Transcribe the listing below only from the line with "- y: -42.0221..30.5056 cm" up to and including the line with "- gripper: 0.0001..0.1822".

::: Source material :::

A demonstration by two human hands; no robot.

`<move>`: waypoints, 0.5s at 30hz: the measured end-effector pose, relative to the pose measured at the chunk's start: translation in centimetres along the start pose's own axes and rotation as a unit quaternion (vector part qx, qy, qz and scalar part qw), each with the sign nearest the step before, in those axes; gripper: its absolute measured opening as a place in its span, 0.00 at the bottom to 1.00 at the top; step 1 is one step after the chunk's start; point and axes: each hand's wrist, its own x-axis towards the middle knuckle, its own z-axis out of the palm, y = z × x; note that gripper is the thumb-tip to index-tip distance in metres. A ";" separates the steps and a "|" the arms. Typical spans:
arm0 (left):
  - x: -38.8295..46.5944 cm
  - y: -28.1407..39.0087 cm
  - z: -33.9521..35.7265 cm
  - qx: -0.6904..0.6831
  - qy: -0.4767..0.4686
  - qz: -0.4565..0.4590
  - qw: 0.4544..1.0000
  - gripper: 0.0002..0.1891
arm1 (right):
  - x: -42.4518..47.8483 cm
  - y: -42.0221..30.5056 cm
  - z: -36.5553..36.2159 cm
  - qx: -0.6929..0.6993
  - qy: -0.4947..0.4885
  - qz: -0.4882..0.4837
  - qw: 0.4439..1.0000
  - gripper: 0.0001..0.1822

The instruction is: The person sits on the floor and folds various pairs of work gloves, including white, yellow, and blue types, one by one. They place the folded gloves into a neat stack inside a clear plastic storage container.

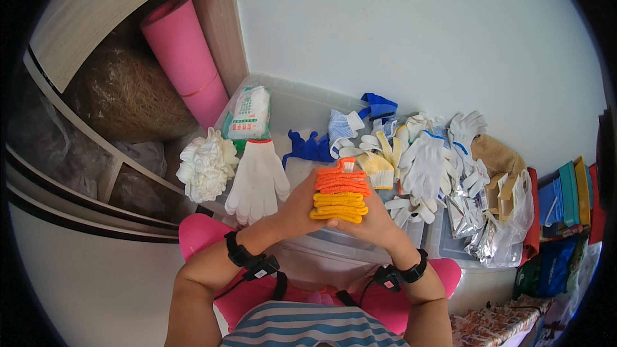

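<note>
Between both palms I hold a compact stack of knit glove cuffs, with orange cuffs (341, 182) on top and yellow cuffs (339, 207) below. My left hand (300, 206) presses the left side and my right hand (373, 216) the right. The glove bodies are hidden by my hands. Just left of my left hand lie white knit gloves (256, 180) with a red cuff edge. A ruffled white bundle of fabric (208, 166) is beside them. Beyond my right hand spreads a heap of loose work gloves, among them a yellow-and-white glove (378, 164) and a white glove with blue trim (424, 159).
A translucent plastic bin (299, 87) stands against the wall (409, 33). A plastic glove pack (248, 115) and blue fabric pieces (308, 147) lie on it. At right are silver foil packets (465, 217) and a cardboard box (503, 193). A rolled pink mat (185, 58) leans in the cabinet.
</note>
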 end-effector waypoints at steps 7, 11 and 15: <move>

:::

*Exercise answer*.
  - y: -42.0221..30.5056 cm
  - z: -36.5553..36.2159 cm
  - qx: -0.6929..0.6993
  - qy: -0.4947..0.4885
  - qz: -0.4882..0.4837
  - qw: 0.4439..1.0000
  - gripper: 0.0001..0.1822

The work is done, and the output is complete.